London: British media group Daily Mail & General Trust said it was confident of at least meeting market expectations for full-year profit thanks to cost cuts, and said it saw signs of recovery in consumer media.
Daily Mail -- which has business-to-business publications, conferences and radio operations as well as newspapers -- said trading conditions in consumer media were difficult but advertising revenue at regional papers continued to stabilise.
“We are confident that we will at least meet market expectations for adjusted profits for the full year due to decisive actions taken on costs, with 150 million pounds ($238 million) of savings delivered,” it said on Tuesday.
Daily Mail said analysts were expecting profit before tax of 182 million pounds and earnings per share of 35.7 pence, excluding amortisation and impairment of intangible assets and exceptional items, according to its own surveys.
Shares in Daily Mail, which have more than doubled in value since a trough in March, rose 1.7% to 447.8 pence by 0722 GMT, the top gainer in the European media index.
The shares now trade at about 12 times 2010 earnings, closer to multiples of professional publishers than consumer media.

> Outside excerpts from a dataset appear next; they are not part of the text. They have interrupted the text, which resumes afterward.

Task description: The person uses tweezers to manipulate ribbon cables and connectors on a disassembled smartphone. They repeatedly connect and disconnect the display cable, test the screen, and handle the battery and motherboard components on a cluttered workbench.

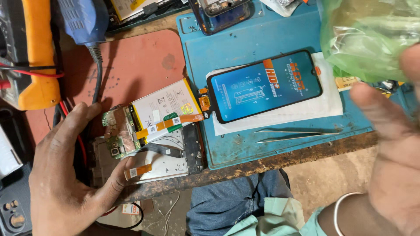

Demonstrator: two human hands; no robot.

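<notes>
My left hand (65, 170) rests on the bench edge and grips the left side of an opened phone body (148, 144), thumb along its lower edge. The body shows a white battery (164, 102), a green circuit board (116, 126) and orange flex cables. One cable runs to a new display panel (264, 85) with a blue protective film, lying on white paper on the blue mat (245, 43). My right hand (391, 148) is raised close to the camera, blurred, fingers apart. It sits just below a green plastic bag (367, 35); whether it touches the bag is unclear.
Metal tweezers (297, 135) lie on the mat's front edge. A yellow multimeter (37, 52) with red and black leads stands at the back left, next to a blue hot-air tool (83, 19). Another phone frame (221, 13) lies at the back. A red mat (140, 65) covers the left.
</notes>
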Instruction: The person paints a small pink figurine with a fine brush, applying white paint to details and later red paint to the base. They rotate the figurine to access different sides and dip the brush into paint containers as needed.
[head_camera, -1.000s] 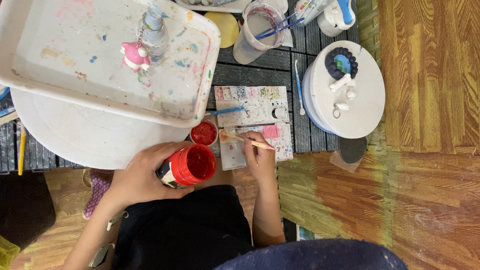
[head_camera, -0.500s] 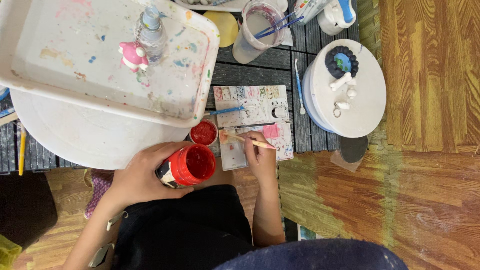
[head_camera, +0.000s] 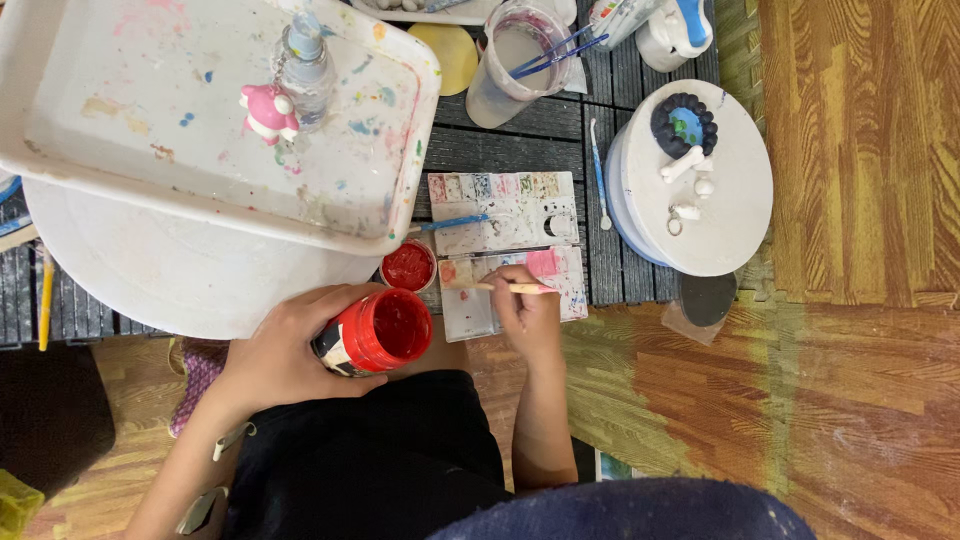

Numis analysts said in a note: “We continue to believe the market undervalues the company’s B2B assets and we view the B2C businesses as well-invested and best in class.” The brokerage raised its target price to 485 pence from 463 pence.
In the 11 months to end-August, Daily Mail’s sales fell 9 percent. Underlying business-to-business revenue fell 7 percent and underlying consumer media revenue fell 13%.
National newspaper advertising revenue fell 16% in the 11-month period and trading remained volatile, Daily Mail said in a statement. Regional advertising revenue fell 31% but the trend was improving, especially in property ads.
Signs of Recovery
Chief executive Martin Morgan told reporters on a conference call: “We do see the signs of a beginning of a recovery on the consumer side.” He said the company’s consumer business was more geared than B2B for an upturn going into 2010.
Morgan said the vast majority of cost cuts were over, after the company saved 150 million pounds this year.
Some consumer publishers have cautiously begun to estimate the worst is over, although advertising is still in decline. Lagardere, the world’s biggest consumer magazine publisher, said last month trends were improving.
But Future Plc -- a publisher of special-interest magazines and Websites for gaming, film and music enthusiasts -- guided on Tuesday towards the low end of market expectations, due to a continuing weak US ad market.
Daily Mail said most of its B2B operations -- which bring in more than half its revenue -- should improve next year. Exhibitions would likely take longer to recover as better visitor numbers slowly translated into more exhibitors.
Its majority-owned financial publisher and conference organiser Euromoney last week said it expected full-year profit to beat market forecasts thanks to tight cost control, and said September trading had held up well.
Daily Mail is due to publish full-year results on 26 November.